* PROVIDED RECORDS
☆ ☆ ☆
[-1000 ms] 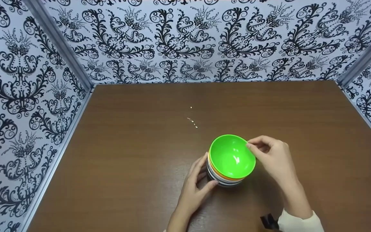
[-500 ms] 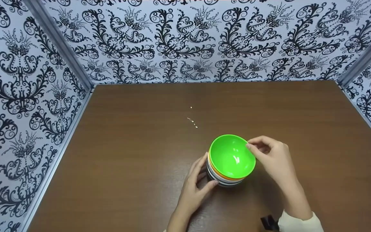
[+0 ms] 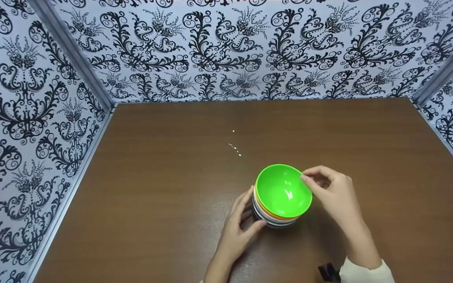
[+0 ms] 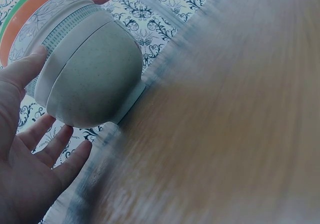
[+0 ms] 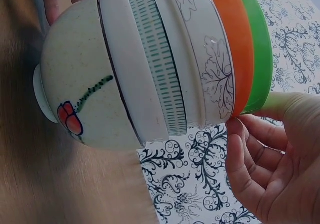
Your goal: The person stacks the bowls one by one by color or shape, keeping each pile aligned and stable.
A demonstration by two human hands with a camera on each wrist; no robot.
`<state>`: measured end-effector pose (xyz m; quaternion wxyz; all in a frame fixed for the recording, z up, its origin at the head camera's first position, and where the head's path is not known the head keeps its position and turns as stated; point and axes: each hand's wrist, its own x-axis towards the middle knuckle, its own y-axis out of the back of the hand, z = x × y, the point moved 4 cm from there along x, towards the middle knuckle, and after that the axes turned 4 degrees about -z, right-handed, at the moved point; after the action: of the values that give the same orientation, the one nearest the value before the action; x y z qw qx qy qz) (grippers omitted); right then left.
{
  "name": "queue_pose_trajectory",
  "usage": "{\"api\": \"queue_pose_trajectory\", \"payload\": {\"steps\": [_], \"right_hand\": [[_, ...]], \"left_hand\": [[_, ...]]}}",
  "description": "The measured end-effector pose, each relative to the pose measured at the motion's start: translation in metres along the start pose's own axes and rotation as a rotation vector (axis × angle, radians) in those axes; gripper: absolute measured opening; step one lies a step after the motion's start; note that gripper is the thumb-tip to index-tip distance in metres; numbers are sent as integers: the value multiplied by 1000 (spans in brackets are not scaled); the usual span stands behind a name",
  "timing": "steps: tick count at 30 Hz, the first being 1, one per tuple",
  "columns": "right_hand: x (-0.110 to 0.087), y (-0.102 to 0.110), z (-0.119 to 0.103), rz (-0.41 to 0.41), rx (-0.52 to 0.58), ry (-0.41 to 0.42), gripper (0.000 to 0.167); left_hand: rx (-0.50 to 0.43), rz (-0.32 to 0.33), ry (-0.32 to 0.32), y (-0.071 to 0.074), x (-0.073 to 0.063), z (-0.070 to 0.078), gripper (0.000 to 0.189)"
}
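A nested stack of several bowls stands upright on the brown table (image 3: 163,173), right of its middle. On top is a green bowl (image 3: 283,190), with an orange bowl (image 5: 232,43) under it. Below come a white bowl with grey leaf drawings (image 5: 215,73) and a bowl with green dashes (image 5: 160,58). At the bottom sits a speckled cream bowl with a red flower (image 5: 75,68). My left hand (image 3: 237,228) holds the stack's left side between thumb and fingers. My right hand (image 3: 336,192) pinches the green bowl's right rim between thumb and fingers.
Patterned black-and-white walls (image 3: 226,51) enclose the table at the back and both sides. Small white marks (image 3: 235,148) lie on the table beyond the stack. A black object (image 3: 328,272) shows beside the right sleeve (image 3: 366,271) at the front edge.
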<state>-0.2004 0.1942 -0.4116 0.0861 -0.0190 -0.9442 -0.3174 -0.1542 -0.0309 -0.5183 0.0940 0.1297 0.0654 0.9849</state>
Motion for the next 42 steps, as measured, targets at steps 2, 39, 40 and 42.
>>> {"api": "queue_pose_trajectory", "payload": {"steps": [2,39,40,42], "right_hand": [[0,0,0,1,1,0,8],[-2,-3,6,-38,53,-26,15],[-2,-3,6,-41,54,-25,16],[-2,-2,6,-44,54,-18,16]], "left_hand": [[5,0,-4,0,0,0,77],[115,-13,10,5,-3,5,80],[137,-14,17,6,-3,5,81],[190,-17,36,9,-4,6,82]]}}
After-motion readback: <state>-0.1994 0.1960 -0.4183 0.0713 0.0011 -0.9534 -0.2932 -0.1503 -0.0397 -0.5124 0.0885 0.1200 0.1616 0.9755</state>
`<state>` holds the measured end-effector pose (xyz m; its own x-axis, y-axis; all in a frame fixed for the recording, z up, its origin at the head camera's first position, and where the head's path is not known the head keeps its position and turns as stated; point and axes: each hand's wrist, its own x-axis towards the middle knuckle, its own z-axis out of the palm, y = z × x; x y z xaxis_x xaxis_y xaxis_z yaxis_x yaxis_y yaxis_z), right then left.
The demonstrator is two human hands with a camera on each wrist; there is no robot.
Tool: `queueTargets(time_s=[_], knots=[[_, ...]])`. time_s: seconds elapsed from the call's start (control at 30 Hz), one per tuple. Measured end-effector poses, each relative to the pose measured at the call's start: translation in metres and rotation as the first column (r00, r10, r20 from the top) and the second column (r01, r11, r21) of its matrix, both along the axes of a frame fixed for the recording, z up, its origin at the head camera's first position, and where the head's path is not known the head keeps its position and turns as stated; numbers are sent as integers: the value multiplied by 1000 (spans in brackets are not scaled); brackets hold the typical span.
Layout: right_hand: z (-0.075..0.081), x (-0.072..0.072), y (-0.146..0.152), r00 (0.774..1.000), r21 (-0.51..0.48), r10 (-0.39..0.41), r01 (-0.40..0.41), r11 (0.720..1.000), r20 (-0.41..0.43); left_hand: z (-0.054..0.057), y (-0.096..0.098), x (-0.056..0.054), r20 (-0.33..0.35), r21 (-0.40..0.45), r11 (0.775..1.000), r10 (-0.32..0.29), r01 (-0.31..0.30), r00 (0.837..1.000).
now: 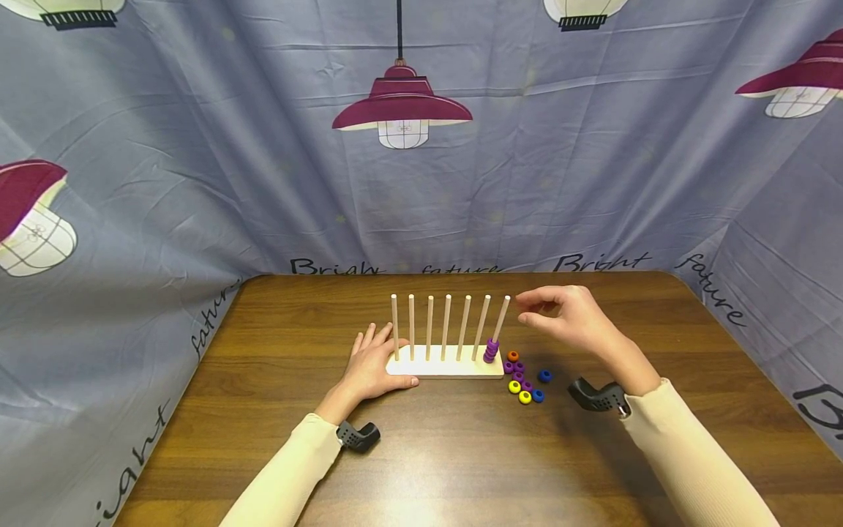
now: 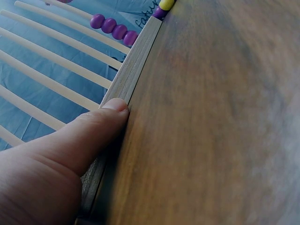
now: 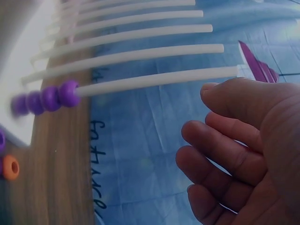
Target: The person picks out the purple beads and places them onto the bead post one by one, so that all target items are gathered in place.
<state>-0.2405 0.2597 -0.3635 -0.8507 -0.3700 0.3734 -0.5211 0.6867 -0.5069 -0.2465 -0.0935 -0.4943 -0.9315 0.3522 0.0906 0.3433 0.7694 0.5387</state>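
A pale wooden peg rack (image 1: 444, 372) stands on the table, with a row of upright pegs. Several purple beads (image 1: 490, 351) are stacked at the bottom of its rightmost peg (image 1: 502, 318). My left hand (image 1: 372, 366) holds the base's left end, thumb along the front edge and index finger behind; the left wrist view shows the thumb (image 2: 101, 119) against that edge. Just right of the rightmost peg's top hovers my right hand (image 1: 560, 315), fingers loosely bent. In the right wrist view nothing lies between the thumb (image 3: 234, 101) and fingers.
Loose beads lie by the rack's right end: an orange bead (image 1: 513, 356), several purple beads (image 1: 518, 377), yellow beads (image 1: 514, 387) and blue beads (image 1: 544, 375). The brown wooden table (image 1: 428, 454) ends at a printed grey-blue curtain (image 1: 421, 205) behind.
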Motion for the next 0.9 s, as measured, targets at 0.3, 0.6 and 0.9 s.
queueTargets(time_s=[0.3,0.6,0.9], knots=[[-15,8,11,1000,-21,-5,6,1000,28,-2,-1,1,7,6,1000,1,-1,1000],[-49,28,20,999,-8,-28,28,1000,35,-2,-1,0,3,-3,1000,1,-1,1000],[-82,45,24,994,-4,-32,32,999,101,-1,0,-1,3,-5,1000,0,0,1000]])
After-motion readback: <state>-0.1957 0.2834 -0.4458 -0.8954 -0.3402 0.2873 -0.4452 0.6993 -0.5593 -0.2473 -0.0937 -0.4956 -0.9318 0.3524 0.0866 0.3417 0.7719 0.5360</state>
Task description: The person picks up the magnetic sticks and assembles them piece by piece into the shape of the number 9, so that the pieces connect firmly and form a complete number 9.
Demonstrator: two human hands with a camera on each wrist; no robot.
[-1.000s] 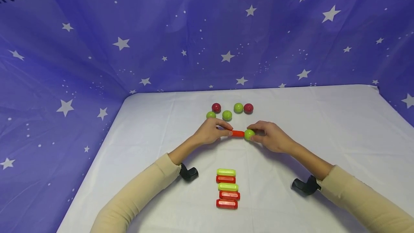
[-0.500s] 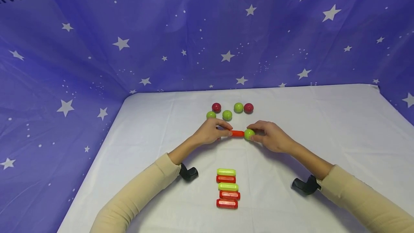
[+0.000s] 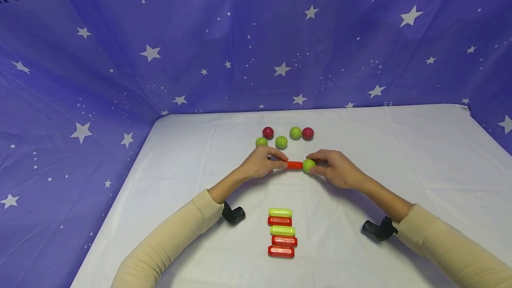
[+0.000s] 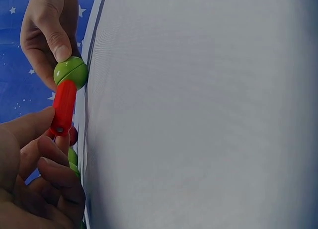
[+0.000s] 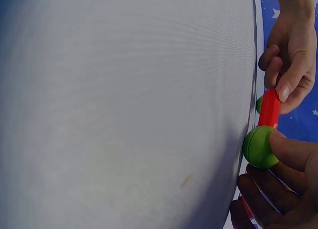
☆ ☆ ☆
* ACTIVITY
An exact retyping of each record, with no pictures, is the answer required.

* YOUR RESPONSE
[-1000 ms] 
[-500 ms] 
[+0 ms] 
[+0 ms] 
[+0 ms] 
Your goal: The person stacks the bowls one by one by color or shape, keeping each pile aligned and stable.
A demonstration by two human hands with a camera on each wrist; no robot.
`<state>`: measured end-effector pose (xyz m; quaternion wxyz; all in a frame fixed for the recording, z up, its origin at the head camera's first position, and where the head's path is not known the head keeps its position and turns as stated; point and axes: each hand's wrist, its own x-axis towards the middle knuckle, its own y-axis out of the back of the hand, z = x × y, the point moved 4 cm from there along x, towards the middle knuckle, and after that the axes turned 4 degrees about -z, right-handed, at the moved point; after the action: of the values that give the same orientation, the one nearest the value before the action; x y z qw qx qy qz) (grippers omitted); right then left.
{
  "name": "queue_pose_trajectory",
  "usage": "{\"api\": \"queue_pose_trajectory\", \"payload\": {\"steps\": [_], \"right_hand\": [[_, ...]], \"left_hand\": [[_, ...]]}}",
  "description": "The measured end-effector pose, each relative to the pose measured at the motion's start: translation in metres along the start pose's own axes and rotation as a rotation vector (axis × angle, radians) in those axes; gripper: absolute measured opening; step one lies a step after the motion's start; note that gripper is the thumb-tip to index-tip distance in metres; numbers are sent as integers: the value multiplied by 1000 (spans in brackets are not scaled); the usual span stands behind a name",
  "timing": "steps: tick count at 30 Hz, the first being 1, one per tuple",
  "columns": "right_hand: x (-0.110 to 0.087), y (-0.102 to 0.110), z (-0.119 to 0.103), rz (-0.41 to 0.41), rx (-0.52 to 0.58), ry (-0.41 to 0.42), gripper (0.000 to 0.167); left_hand: rx (-0.50 to 0.43), rz (-0.32 to 0.33), ry (-0.32 to 0.32), y (-0.071 to 0.074), x (-0.073 to 0.063), z (-0.070 to 0.078), gripper (0.000 to 0.189)"
}
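A nested stack of several bowls stands upright on the brown table (image 3: 163,173), right of its middle. On top is a green bowl (image 3: 283,190), with an orange bowl (image 5: 232,43) under it. Below come a white bowl with grey leaf drawings (image 5: 215,73) and a bowl with green dashes (image 5: 160,58). At the bottom sits a speckled cream bowl with a red flower (image 5: 75,68). My left hand (image 3: 237,228) holds the stack's left side between thumb and fingers. My right hand (image 3: 336,192) pinches the green bowl's right rim between thumb and fingers.
Patterned black-and-white walls (image 3: 226,51) enclose the table at the back and both sides. Small white marks (image 3: 235,148) lie on the table beyond the stack. A black object (image 3: 328,272) shows beside the right sleeve (image 3: 366,271) at the front edge.
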<state>-0.2004 0.1942 -0.4116 0.0861 -0.0190 -0.9442 -0.3174 -0.1542 -0.0309 -0.5183 0.0940 0.1297 0.0654 0.9849</state>
Motion for the next 42 steps, as measured, targets at steps 2, 39, 40 and 42.
>>> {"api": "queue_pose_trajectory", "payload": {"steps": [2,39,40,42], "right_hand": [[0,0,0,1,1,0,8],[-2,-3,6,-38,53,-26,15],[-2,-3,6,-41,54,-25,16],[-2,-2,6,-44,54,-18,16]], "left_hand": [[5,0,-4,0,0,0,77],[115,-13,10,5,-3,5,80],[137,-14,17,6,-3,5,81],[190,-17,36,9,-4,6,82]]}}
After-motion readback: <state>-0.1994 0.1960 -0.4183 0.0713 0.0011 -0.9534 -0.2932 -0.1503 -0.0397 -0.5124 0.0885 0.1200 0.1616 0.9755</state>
`<state>` holds the measured end-effector pose (xyz m; its own x-axis, y-axis; all in a frame fixed for the recording, z up, its origin at the head camera's first position, and where the head's path is not known the head keeps its position and turns as stated; point and axes: each hand's wrist, its own x-axis towards the middle knuckle, its own z-axis out of the palm, y = z × x; x y z xaxis_x xaxis_y xaxis_z yaxis_x yaxis_y yaxis_z), right then left.
The demonstrator is two human hands with a camera on each wrist; there is no robot.
Tool: `queueTargets(time_s=[_], knots=[[_, ...]])`. time_s: seconds elapsed from the call's start (control at 30 Hz), one per tuple. Measured end-effector poses, each relative to the pose measured at the call's start: translation in metres and rotation as the first column (r00, r10, r20 from the top) and the second column (r01, r11, r21) of its matrix, both along the axes of a frame fixed for the recording, z up, its origin at the head camera's first position, and where the head's path is not known the head keeps its position and turns as stated; numbers are sent as integers: the value multiplied by 1000 (spans in brackets are not scaled); brackets hold the typical span.
Layout: right_hand: z (-0.075..0.081), x (-0.072..0.072), y (-0.146..0.152), r00 (0.774..1.000), r21 (-0.51..0.48), r10 (-0.39..0.41), r01 (-0.40..0.41), r11 (0.720..1.000), r20 (-0.41..0.43); left_hand: z (-0.054..0.057), y (-0.096..0.098), x (-0.056..0.054), r20 (-0.33..0.35), r21 (-0.40..0.45), r11 (0.775..1.000), r10 (-0.32..0.29), r01 (-0.31..0.30), r00 (0.837..1.000).
now: 
now: 
now: 
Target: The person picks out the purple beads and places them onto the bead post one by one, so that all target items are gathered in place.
<state>-0.2405 0.2597 -0.3635 -0.8507 -0.3700 0.3734 -0.5211 0.6867 -0.5069 -0.2465 -0.0935 -0.4943 -0.9315 0.3522 0.0906 0.3433 0.7694 0.5387</state>
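A pale wooden peg rack (image 1: 444, 372) stands on the table, with a row of upright pegs. Several purple beads (image 1: 490, 351) are stacked at the bottom of its rightmost peg (image 1: 502, 318). My left hand (image 1: 372, 366) holds the base's left end, thumb along the front edge and index finger behind; the left wrist view shows the thumb (image 2: 101, 119) against that edge. Just right of the rightmost peg's top hovers my right hand (image 1: 560, 315), fingers loosely bent. In the right wrist view nothing lies between the thumb (image 3: 234, 101) and fingers.
Loose beads lie by the rack's right end: an orange bead (image 1: 513, 356), several purple beads (image 1: 518, 377), yellow beads (image 1: 514, 387) and blue beads (image 1: 544, 375). The brown wooden table (image 1: 428, 454) ends at a printed grey-blue curtain (image 1: 421, 205) behind.
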Motion for the next 0.9 s, as measured, targets at 0.3, 0.6 and 0.9 s.
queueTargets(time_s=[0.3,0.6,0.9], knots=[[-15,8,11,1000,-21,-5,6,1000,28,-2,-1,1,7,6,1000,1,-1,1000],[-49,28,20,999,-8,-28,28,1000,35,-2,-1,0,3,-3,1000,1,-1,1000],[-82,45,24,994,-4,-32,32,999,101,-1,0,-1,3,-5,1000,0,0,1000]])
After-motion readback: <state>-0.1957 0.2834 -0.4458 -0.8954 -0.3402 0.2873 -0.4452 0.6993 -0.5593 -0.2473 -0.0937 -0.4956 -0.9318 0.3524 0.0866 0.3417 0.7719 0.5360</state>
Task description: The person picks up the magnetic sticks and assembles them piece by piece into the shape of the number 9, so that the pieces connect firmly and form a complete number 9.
Demonstrator: two human hands with a camera on each wrist; no robot.
[-1.000s] 
[-0.500s] 
[+0.000s] 
[+0.000s] 
[+0.000s] 

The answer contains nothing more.